I feel myself slipping into powerlessness in a country that seems to care less about its people daily, and I've only been back in higher education one semester. In a profession riddled with overwork, underpay, and contemptuous conditions, countless teachers face the same despair. I often think of friends teaching in Texas and the broader South—their struggle is a bare-knuckle brawl, and I fear what comes next.
What Now? Glimmers of Fortitude
So, what now? How do we foster analytical reasoning, teach critical thought, or encourage empathy in a collective fugue state? What do we do once bullies win, paint everything gold, and make patriots of racists? How does one defend truth when liars are applauded? In a culture choosing depravity over humanity, what impetus do young people have to do better? Above all, how do we keep educators and students safe?

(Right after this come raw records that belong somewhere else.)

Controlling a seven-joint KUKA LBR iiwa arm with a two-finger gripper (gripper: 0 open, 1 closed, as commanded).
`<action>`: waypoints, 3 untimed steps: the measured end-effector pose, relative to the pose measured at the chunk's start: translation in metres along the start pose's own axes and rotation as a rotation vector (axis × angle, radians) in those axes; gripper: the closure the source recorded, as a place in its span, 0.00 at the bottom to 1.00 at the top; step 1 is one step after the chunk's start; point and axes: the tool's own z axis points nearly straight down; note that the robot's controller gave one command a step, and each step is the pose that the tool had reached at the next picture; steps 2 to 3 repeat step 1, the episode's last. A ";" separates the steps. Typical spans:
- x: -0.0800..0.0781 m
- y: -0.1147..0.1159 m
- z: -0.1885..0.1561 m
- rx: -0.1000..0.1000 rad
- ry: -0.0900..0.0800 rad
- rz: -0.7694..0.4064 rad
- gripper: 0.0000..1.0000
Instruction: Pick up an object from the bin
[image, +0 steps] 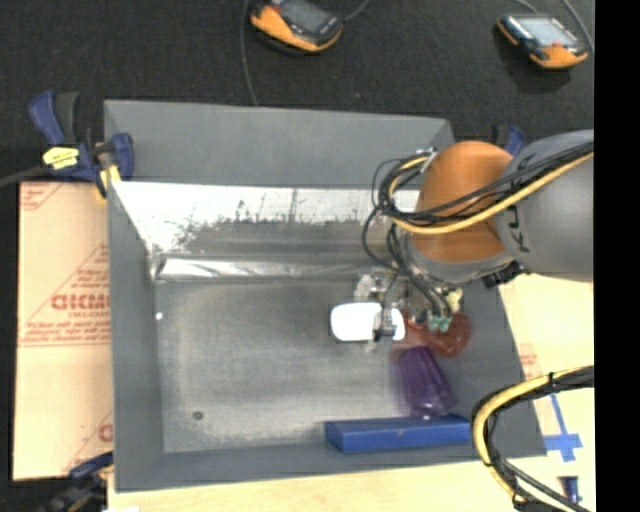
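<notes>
Showing the gripper hanging low inside the bin, toward 3 o'clock of the floor, right against the right-hand end of a white rounded lump. Being unable to tell whether spread or pressed together, with wrist and cables covering that part.

Treating the white lump as the likely target, judging by closeness alone: lying just at 9 o'clock of the gripper, on bare floor, well apart from the bin's walls.

Noting the neighbours: a red see-through piece just at 3 o'clock of the gripper, a purple see-through cup-like piece at 5 o'clock, and a blue bar against the wall at 6 o'clock.

Doing this step well, as a judgement:
- shifting a little toward 9 o'clock, so as to be straddling the middle of the lump rather than its end;
- closing across the lump's shorter width, since a smooth rounded body is probably prone to squirting out sideways;
- going down straight and low enough to be gripping below the widest part;
- avoiding the red and purple pieces, so as not to be dragging a second thing along;
- lifting vertically, checking for slippage before clearing the rim.
</notes>
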 end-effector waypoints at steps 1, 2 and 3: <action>0.008 0.002 -0.068 0.001 0.005 -0.052 1.00; 0.008 0.002 -0.068 0.001 0.005 -0.052 1.00; 0.008 0.002 -0.068 0.001 0.005 -0.052 1.00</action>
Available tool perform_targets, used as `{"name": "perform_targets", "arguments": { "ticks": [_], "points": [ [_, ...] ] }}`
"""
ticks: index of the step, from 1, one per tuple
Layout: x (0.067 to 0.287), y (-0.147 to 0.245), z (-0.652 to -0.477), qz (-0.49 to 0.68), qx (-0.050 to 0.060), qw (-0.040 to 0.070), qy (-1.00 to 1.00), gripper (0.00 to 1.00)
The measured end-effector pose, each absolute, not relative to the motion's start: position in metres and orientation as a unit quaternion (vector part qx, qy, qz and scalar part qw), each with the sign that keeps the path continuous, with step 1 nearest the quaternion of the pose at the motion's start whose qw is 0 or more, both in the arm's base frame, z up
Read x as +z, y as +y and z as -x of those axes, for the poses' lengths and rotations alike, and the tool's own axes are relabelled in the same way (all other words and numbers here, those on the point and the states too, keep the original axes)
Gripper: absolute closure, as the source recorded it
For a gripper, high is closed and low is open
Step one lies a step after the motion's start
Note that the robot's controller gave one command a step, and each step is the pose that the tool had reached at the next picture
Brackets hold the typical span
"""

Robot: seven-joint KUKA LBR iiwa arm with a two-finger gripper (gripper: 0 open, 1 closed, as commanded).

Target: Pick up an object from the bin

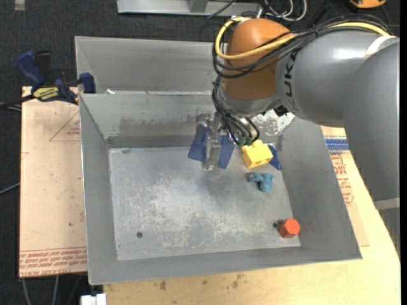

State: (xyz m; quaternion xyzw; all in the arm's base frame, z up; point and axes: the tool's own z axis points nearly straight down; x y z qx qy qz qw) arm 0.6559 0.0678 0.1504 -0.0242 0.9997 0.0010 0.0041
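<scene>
Camera view: in the grey metal bin (159, 199), a small dark speck (140, 235) lies on the floor toward the front left. The gripper (212, 150) hangs near the middle of the back wall with its blue fingers (198, 146) spread apart, released. Just beside it on the right sits a yellow block (255, 154), a small blue piece (262, 181) lies close in front of that block, and a red block (289, 227) rests well apart near the front right corner.
</scene>
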Motion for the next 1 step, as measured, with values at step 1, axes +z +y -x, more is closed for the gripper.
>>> {"name": "perform_targets", "arguments": {
  "ticks": [1],
  "points": [
    [0.1742, 0.0682, -0.6572, 0.024, 0.001, 0.003, 1.000, 1.00]
  ]
}}
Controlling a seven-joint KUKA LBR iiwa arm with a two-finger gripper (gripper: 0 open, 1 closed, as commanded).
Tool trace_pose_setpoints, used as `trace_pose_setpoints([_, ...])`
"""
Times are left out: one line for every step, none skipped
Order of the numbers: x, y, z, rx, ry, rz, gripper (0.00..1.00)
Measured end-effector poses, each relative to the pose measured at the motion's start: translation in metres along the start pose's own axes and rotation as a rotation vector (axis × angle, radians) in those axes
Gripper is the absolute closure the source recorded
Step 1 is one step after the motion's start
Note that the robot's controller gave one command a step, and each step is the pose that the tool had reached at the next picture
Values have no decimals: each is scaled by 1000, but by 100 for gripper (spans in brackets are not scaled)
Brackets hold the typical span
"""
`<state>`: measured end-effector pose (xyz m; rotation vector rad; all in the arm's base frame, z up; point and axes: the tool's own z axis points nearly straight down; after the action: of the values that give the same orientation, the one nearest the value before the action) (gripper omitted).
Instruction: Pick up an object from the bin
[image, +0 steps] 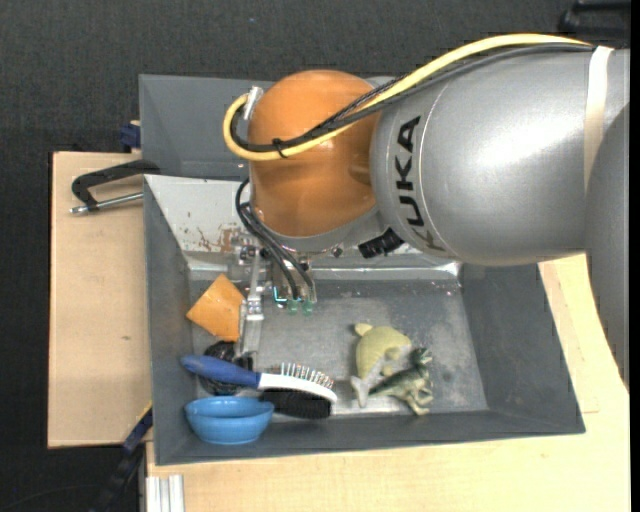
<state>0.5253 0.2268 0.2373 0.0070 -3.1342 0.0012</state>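
Near the pincer lie two brushes, one bowl.

The floor all round is dark, nearly black, with a rough woven look like carpet, running across the top and down the left side. The grey metal bin sits above it, its back-left wall lit brightest.

The bin holds one orange cone, one blue bowl, two brushes (one blue-handled brush, one black brush), two toy figures (one pale toy figure, one green toy figure).
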Motion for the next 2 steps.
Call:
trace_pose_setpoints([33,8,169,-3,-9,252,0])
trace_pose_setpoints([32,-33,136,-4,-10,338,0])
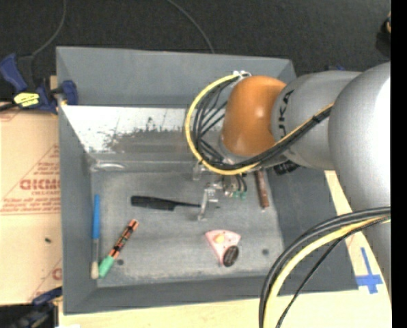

Despite the grief, there was much pride that autumn 2025 semester. My students wrote by hand daily. We read complex, unconventional texts like Mary Ruefle's "Pause"—a lyrical essay about menopause that felt revolutionary to assign, especially to young men. We tackled Susan Sontag's elusive "Notes on Camp" and embraced David Foster Wallace's "This Is Water" and "Consider the Lobster." Students engaged with substantial reporting on AI's effects on critical thinking, productivity, the environment, and relationships via John Oliver. Their AI-themed argumentative essays were written by hand, in person—both due to rampant AI use and as a deliberate form-follows-function lesson.
Maybe that's enough to be proud of. Maybe that's what fortitude looks like. Last semester, my students wrote some of the most delightful, inventive prose I've seen in years; their flourishing was remarkable. Our discussions sustained me when little else did, and they trusted me to lead despite my waning confidence. As I told them on our final day, it was an absolute pleasure to make sense of the world alongside them.
Now, at the helm during the 2026 spring semester, I'm torn and aching. Perhaps there is glory in what one can withstand, but part of me yearns for ease. These students deserve a fighting chance, but the fight shows no signs of slowing.